У Азама тихий голос с песочным тембром и идеальный порядок в мастерской. Стеллажи с работами покрыты тканью и азиатскими коврами. Диван прибран. Краски разложены веером. И только на стуле одежда брошена небрежно.

Огромные окна, высокий потолок, много воздуха и пестрых красок. Его картины жаркие, с ровными линиями и строгими силуэтами отвлекают, заставляют на себя смотреть.

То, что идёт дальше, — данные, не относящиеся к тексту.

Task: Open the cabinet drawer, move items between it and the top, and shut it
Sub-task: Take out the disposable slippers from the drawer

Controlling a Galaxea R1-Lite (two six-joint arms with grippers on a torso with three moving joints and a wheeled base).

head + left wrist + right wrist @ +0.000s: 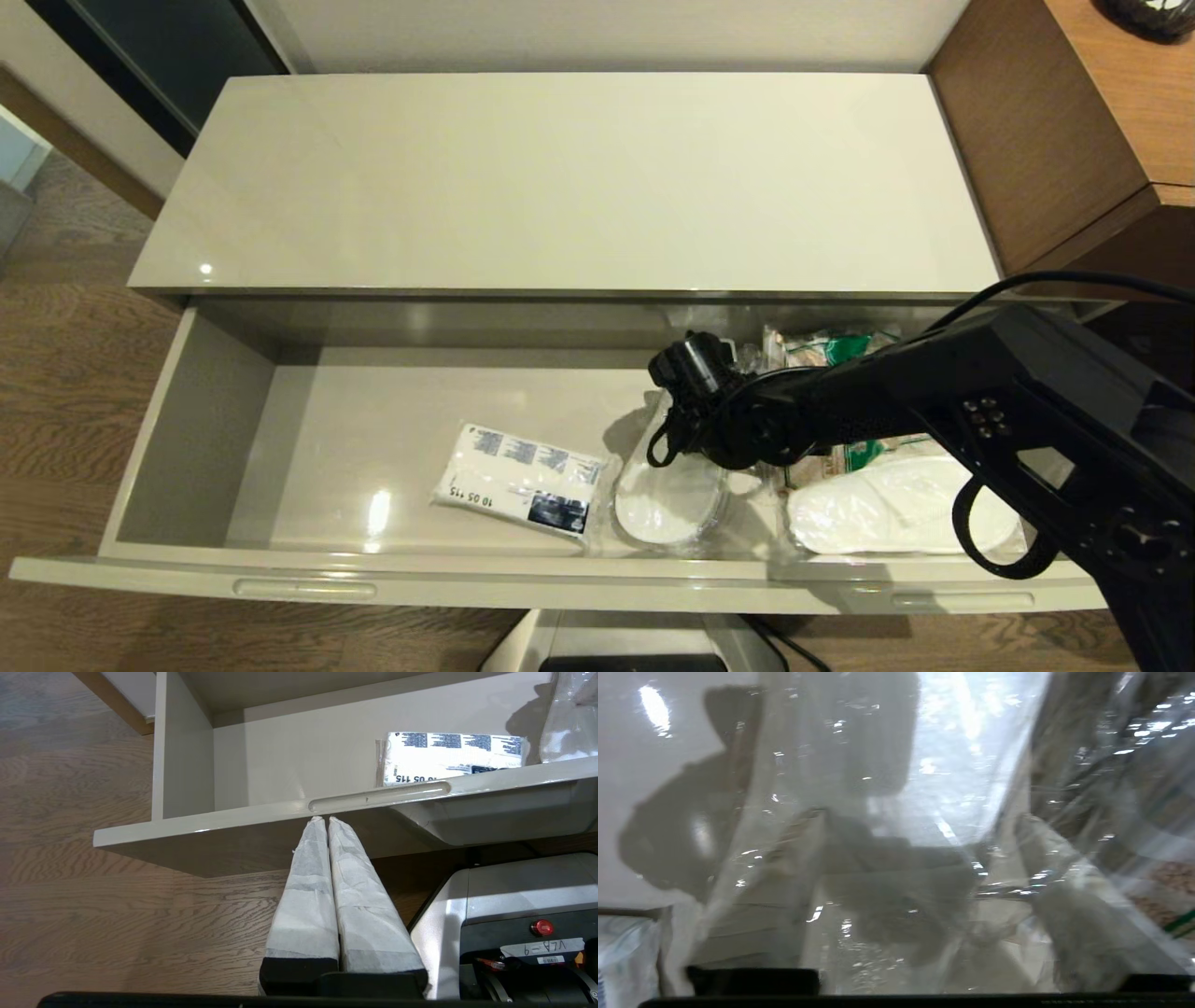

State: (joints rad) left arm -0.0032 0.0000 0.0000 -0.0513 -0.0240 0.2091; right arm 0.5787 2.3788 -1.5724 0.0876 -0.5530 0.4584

Тонкими пальцами он бросает две щепотки зеленого чая в пузатый чайник золотого рисунка, наливает кипяток и начинает разговор.

– Мир такой неизвестный.

– Я с детства оказывался в мастерских художников. Для меня это был процесс воспитания. Это особый образ жизни. Очень жаль, что он недоступен для обычного человека. И, к сожалению, становится все недоступнее и недоступнее.

– В советское время звание художника было чем-то значимым, к нему относились уважительно. Стать художником – это как стать космонавтом или что-то такое. Потом художники вышли на улицу и превратились в нищих зарабатывающих людей. Если сейчас назваться художником, то на тебя посмотрят с иронией. Произошла сильная девальвация людей, занимающихся творчеством. Живопись умерла. В какой-то доле виноваты сами художники.

– Очень немногие задают себе вопрос: «Для чего ты художник?» Художниками принято называть людей, которые рисуют, занимаются изображением. Если бы мы сейчас спросили себя об этом, то процентов семьдесят «художников» тут же отвалились бы.

– Людям нравится то, чего они знают. Это всегда настолько очевидно, что даже горько это осознавать. На выставке разглядывают что-то, потому что узнают: о, это Париж! О, это Тюильри! О, это стульчик, на котором в Тюильри, помнишь, мы сидели? Они узнают, и это их притягивает. А настоящее разглядывают люди уже знакомые с этим миром на глубине.

– Художник должен воспевать Бога. Пишешь ли ты в храме фреску, пишешь ли икону или какой-нибудь интерьер, ты передаешь красоту.

– Люди забывают, не понимают, что живопись без цвета и тона вообще бессмысленна. Она превращается в крашеную плоскость. Это то же самое, если из музыки убрать звук. Останется композиция, шум, ритм останется, но чистота звука и точность тональности – это основа гармонии. В живописи то же самое. Когда ты воспеваешь красоту, ты не можешь идти мимо цвета, ты начинаешь свои эти штуки выражать через цвет. Сам поиск цвета становится смыслом жизни. Сама работа может идти только на глубину. Этим я и занимаюсь.